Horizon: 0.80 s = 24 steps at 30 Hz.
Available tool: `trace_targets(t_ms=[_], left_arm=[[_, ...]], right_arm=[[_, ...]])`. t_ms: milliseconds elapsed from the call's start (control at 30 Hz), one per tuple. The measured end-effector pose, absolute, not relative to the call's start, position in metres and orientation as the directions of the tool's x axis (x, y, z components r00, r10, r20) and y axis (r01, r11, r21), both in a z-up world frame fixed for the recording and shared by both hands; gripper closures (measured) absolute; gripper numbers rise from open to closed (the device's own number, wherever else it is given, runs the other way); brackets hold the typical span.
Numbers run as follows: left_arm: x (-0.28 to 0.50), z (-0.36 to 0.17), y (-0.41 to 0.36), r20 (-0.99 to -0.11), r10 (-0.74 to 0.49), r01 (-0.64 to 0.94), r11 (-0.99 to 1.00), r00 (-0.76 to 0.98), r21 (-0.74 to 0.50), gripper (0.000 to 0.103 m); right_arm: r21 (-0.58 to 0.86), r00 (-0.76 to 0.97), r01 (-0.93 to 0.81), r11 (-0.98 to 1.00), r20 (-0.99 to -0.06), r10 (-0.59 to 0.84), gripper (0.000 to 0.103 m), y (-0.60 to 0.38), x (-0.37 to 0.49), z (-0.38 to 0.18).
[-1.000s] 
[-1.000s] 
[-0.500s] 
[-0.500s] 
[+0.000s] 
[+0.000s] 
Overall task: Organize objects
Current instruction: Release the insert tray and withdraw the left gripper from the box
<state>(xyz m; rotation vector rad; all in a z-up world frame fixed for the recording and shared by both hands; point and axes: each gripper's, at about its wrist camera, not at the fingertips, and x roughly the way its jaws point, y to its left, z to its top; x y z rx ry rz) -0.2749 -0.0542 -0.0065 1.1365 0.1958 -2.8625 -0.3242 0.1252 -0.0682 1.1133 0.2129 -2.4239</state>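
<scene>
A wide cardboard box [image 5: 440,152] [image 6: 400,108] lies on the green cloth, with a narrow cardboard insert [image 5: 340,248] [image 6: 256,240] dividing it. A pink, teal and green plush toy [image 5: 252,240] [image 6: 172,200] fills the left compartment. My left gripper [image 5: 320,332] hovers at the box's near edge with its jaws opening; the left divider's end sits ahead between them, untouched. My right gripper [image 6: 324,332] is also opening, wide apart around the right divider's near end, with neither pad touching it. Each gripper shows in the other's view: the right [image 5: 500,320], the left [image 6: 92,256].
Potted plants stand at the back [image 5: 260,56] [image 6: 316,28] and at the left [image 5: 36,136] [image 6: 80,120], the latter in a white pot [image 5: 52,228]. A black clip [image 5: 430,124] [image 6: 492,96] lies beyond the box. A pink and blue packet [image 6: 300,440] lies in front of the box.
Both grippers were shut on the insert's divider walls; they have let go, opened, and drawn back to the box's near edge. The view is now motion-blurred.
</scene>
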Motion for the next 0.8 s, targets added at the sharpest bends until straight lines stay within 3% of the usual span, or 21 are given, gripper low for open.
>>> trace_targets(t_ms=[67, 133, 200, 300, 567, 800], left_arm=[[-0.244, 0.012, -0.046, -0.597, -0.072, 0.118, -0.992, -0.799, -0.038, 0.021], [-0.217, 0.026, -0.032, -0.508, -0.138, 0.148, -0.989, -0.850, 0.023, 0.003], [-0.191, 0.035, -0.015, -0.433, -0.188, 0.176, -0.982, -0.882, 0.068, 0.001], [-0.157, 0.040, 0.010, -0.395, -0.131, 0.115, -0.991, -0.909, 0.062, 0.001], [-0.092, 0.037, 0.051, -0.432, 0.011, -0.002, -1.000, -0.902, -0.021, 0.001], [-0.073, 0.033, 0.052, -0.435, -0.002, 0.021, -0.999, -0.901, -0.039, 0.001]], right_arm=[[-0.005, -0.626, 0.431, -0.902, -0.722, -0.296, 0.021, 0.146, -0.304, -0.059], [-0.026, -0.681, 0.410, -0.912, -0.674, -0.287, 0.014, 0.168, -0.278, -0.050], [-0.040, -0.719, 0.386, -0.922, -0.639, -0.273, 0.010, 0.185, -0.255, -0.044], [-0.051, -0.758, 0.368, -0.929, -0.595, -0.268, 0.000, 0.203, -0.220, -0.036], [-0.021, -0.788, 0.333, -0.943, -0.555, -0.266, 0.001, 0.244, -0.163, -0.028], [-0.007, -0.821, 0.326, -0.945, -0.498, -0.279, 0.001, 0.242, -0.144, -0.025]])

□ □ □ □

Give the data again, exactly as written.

- _Response to the exercise_
Horizon: 0.80 s = 24 steps at 30 Hz.
Available tool: `trace_targets(t_ms=[_], left_arm=[[_, ...]], right_arm=[[_, ...]])`. t_ms: milliseconds elapsed from the call's start (control at 30 Hz), one per tuple. The measured end-effector pose, absolute, not relative to the call's start, position in metres and orientation as the directions of the tool's x axis (x, y, z components r00, r10, r20) and y axis (r01, r11, r21), both in a z-up world frame fixed for the recording and shared by both hands; gripper closures (measured) absolute; gripper numbers rise from open to closed (the device's own number, wherever else it is given, runs the other way); brackets hold the typical span.
Numbers run as follows: left_arm: x (-0.28 to 0.50), z (-0.36 to 0.17), y (-0.41 to 0.36), r20 (-0.99 to -0.11), r10 (-0.74 to 0.49), r01 (-0.64 to 0.94), r11 (-0.99 to 1.00), r00 (-0.76 to 0.98), r21 (-0.74 to 0.50), gripper (0.000 to 0.103 m); right_arm: r21 (-0.58 to 0.86), r00 (-0.76 to 0.97), r01 (-0.93 to 0.81), r11 (-0.98 to 1.00), r20 (-0.99 to -0.06), r10 (-0.59 to 0.84), gripper (0.000 to 0.103 m), y (-0.60 to 0.38), x (-0.37 to 0.49), z (-0.38 to 0.18).
[-1.000s] 
[-1.000s] 
[-0.500s] 
[-0.500s] 
[+0.000s] 
[+0.000s] 
Overall task: Organize objects
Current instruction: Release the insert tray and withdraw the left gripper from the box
<state>(xyz m; rotation vector rad; all in a z-up world frame fixed for the recording and shared by both hands; point and axes: each gripper's, at about its wrist camera, not at the fingertips, and x roughly the way its jaws point, y to its left, z to its top; x y z rx ry rz) -0.2749 -0.0542 -0.0065 1.1365 0.1958 -2.8625 -0.3242 0.1252 -0.0682 1.1133 0.2129 -2.4239</state>
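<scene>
A wide cardboard box [image 5: 440,152] [image 6: 400,108] lies on the green cloth, with a narrow cardboard insert [image 5: 340,248] [image 6: 256,240] dividing it. A pink, teal and green plush toy [image 5: 252,240] [image 6: 172,200] fills the left compartment. My left gripper [image 5: 320,332] hovers at the box's near edge with its jaws opening; the left divider's end sits ahead between them, untouched. My right gripper [image 6: 324,332] is also opening, wide apart around the right divider's near end, with neither pad touching it. Each gripper shows in the other's view: the right [image 5: 500,320], the left [image 6: 92,256].
Potted plants stand at the back [image 5: 260,56] [image 6: 316,28] and at the left [image 5: 36,136] [image 6: 80,120], the latter in a white pot [image 5: 52,228]. A black clip [image 5: 430,124] [image 6: 492,96] lies beyond the box. A pink and blue packet [image 6: 300,440] lies in front of the box.
Both grippers were shut on the insert's divider walls; they have let go, opened, and drawn back to the box's near edge. The view is now motion-blurred.
</scene>
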Motion for the next 0.8 s, targets added at the sharpest bends until straight lines stay within 3% of the usual span, or 21 are given, gripper low for open.
>>> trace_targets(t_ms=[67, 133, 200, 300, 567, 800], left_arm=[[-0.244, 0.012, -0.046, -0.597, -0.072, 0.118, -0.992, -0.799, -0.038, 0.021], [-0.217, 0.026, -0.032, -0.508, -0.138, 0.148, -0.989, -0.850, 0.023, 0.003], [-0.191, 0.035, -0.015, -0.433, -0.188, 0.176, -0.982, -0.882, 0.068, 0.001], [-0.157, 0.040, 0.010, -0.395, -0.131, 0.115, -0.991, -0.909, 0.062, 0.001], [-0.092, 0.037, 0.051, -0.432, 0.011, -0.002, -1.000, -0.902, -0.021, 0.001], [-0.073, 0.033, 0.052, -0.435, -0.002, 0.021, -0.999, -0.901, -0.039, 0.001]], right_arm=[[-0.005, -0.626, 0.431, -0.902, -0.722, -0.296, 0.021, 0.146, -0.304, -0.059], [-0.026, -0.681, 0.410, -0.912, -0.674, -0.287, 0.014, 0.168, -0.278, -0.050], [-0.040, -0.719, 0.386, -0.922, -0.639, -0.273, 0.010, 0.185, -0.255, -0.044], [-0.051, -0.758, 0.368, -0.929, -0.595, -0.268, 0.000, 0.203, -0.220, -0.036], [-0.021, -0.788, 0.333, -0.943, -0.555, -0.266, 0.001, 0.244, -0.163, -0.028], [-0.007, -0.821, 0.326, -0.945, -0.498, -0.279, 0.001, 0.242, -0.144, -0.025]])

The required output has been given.